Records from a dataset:

# # # #

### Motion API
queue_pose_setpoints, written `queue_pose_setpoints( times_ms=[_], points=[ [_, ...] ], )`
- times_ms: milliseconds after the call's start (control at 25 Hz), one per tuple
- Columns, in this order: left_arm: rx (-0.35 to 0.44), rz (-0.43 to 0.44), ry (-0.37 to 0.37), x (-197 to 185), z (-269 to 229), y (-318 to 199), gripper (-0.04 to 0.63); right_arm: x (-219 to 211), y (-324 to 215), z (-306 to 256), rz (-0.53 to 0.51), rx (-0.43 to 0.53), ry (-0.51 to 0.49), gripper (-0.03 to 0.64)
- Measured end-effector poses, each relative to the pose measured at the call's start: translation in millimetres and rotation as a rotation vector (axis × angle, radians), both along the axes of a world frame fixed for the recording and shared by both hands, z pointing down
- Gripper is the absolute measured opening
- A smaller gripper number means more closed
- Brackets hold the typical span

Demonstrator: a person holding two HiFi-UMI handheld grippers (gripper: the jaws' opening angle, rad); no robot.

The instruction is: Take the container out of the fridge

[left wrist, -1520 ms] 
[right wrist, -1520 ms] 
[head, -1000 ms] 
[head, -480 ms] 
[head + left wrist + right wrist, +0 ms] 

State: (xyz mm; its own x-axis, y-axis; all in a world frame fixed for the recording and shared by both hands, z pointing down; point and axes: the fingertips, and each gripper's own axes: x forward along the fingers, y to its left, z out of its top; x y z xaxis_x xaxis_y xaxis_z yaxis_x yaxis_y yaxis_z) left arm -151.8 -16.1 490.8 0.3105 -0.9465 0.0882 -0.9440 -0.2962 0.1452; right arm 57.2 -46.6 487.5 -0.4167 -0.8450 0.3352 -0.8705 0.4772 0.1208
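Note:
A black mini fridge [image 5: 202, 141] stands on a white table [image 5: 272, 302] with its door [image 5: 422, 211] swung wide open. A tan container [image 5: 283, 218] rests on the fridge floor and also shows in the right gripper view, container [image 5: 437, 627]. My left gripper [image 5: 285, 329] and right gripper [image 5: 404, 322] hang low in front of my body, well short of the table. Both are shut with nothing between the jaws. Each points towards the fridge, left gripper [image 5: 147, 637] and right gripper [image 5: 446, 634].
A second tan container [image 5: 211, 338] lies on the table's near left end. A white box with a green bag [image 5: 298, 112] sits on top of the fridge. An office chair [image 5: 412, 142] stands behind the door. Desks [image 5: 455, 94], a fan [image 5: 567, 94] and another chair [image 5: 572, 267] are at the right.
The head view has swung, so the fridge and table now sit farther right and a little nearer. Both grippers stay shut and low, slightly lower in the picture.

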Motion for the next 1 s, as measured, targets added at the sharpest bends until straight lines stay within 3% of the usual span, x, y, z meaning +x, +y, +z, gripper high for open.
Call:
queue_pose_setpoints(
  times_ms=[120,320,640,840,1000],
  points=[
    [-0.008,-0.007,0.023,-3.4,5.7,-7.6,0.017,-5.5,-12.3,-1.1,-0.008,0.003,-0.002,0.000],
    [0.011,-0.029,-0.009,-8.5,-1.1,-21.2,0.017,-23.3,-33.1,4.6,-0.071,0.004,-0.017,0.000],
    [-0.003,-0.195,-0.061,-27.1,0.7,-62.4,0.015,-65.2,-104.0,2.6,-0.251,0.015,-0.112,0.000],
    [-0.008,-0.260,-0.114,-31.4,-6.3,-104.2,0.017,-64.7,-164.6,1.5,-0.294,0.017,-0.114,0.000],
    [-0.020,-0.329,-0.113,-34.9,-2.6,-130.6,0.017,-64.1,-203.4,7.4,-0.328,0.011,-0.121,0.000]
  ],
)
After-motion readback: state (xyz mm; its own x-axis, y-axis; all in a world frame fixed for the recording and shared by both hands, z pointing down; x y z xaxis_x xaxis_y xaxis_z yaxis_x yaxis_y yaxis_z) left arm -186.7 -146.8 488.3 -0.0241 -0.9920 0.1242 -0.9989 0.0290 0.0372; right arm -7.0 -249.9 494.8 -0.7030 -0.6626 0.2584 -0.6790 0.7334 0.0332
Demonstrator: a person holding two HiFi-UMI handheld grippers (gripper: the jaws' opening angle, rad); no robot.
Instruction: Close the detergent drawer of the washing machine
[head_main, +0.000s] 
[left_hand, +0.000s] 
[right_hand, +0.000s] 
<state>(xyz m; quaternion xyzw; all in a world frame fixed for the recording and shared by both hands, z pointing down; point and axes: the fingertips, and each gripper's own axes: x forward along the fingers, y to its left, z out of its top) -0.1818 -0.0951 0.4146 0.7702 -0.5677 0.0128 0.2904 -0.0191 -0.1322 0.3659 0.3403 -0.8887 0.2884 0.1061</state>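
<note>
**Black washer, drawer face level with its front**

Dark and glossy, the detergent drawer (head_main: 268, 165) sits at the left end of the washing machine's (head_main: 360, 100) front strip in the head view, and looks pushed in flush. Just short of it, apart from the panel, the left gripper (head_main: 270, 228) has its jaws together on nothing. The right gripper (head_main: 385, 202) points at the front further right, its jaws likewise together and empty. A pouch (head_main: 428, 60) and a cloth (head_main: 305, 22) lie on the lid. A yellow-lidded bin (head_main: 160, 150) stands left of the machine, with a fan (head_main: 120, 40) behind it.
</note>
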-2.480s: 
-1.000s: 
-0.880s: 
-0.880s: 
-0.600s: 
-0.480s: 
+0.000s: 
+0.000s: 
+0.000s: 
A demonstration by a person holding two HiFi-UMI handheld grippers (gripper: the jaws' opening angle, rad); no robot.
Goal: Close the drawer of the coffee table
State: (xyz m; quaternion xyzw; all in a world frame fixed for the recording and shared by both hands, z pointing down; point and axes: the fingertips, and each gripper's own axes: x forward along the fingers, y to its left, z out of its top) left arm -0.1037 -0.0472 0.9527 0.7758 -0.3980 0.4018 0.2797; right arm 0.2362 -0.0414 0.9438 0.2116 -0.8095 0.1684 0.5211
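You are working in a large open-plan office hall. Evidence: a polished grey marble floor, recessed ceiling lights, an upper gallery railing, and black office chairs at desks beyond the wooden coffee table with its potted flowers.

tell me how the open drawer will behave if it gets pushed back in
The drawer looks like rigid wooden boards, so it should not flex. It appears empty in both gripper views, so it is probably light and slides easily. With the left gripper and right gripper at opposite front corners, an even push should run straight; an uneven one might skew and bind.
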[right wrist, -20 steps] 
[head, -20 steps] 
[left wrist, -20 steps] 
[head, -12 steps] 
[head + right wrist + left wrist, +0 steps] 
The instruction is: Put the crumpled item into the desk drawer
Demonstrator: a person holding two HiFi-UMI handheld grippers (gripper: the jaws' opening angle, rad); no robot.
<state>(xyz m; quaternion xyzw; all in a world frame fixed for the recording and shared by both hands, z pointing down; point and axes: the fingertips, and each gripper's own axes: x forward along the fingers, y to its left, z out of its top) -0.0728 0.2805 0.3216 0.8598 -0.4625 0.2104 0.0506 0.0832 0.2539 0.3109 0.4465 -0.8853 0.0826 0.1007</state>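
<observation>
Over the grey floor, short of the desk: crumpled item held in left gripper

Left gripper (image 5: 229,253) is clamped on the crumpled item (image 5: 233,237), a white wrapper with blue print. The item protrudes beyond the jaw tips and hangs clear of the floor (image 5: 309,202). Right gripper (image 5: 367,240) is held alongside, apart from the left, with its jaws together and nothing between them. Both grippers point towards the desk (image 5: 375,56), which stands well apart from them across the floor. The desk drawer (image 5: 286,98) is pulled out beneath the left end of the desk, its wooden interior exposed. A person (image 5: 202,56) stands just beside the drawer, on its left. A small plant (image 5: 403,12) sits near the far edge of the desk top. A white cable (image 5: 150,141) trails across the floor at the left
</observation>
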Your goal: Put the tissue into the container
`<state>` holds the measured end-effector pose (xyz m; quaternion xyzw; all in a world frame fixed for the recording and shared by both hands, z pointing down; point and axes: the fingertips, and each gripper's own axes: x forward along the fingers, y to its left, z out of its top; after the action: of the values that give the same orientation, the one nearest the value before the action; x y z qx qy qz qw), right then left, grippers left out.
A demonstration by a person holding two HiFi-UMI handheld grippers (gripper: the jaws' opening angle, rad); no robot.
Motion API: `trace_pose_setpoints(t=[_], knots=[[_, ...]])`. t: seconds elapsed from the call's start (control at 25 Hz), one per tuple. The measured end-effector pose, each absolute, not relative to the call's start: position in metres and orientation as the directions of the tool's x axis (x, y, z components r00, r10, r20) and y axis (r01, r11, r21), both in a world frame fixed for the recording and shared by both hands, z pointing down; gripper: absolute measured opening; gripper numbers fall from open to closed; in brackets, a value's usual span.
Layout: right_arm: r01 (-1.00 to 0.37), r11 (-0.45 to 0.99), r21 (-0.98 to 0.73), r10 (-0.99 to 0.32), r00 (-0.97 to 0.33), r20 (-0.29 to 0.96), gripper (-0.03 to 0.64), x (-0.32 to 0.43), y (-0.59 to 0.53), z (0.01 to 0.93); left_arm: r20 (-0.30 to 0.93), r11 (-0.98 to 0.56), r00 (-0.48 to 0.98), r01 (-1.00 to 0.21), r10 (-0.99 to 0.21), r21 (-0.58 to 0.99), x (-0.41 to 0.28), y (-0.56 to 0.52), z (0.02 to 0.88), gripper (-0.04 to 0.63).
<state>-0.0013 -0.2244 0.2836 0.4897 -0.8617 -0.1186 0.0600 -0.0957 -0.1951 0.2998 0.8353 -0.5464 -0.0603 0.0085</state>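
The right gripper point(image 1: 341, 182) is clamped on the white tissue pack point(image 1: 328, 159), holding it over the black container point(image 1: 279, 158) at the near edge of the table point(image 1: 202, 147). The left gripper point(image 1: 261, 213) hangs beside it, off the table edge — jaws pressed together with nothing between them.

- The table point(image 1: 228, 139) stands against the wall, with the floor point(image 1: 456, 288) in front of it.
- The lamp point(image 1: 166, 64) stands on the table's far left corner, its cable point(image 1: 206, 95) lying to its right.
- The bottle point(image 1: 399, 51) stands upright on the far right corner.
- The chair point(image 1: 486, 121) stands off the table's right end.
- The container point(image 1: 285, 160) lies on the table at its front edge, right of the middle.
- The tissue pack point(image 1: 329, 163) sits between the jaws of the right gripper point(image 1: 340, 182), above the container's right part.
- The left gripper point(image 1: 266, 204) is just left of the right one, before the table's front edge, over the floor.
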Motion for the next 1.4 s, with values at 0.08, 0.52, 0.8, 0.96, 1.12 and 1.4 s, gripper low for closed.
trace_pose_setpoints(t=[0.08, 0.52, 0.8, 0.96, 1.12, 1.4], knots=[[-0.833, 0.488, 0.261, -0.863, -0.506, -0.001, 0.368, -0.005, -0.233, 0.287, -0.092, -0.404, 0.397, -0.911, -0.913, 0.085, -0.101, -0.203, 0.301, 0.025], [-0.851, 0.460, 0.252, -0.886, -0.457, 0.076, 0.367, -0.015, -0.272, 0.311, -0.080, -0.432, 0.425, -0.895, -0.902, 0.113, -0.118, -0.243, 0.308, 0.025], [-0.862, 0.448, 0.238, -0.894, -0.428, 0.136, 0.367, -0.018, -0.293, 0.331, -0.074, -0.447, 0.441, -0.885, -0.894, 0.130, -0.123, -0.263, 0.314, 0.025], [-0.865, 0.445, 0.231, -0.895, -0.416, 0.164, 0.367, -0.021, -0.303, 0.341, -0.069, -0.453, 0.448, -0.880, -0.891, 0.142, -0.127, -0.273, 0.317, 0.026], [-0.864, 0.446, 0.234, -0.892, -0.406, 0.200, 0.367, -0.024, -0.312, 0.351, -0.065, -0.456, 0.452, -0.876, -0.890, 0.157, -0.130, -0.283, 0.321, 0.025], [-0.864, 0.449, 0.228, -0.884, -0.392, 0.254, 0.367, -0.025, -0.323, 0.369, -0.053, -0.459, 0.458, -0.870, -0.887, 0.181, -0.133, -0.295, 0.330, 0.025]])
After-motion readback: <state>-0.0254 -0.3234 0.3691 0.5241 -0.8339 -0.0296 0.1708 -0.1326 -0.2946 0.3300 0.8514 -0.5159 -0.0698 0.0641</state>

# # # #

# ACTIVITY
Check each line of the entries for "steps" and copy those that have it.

# YOUR RESPONSE
[right wrist, -20 steps] 
[head, -20 steps] 
[left wrist, -20 steps] 
[head, -12 steps] 
[head + right wrist + left wrist, +0 steps] 

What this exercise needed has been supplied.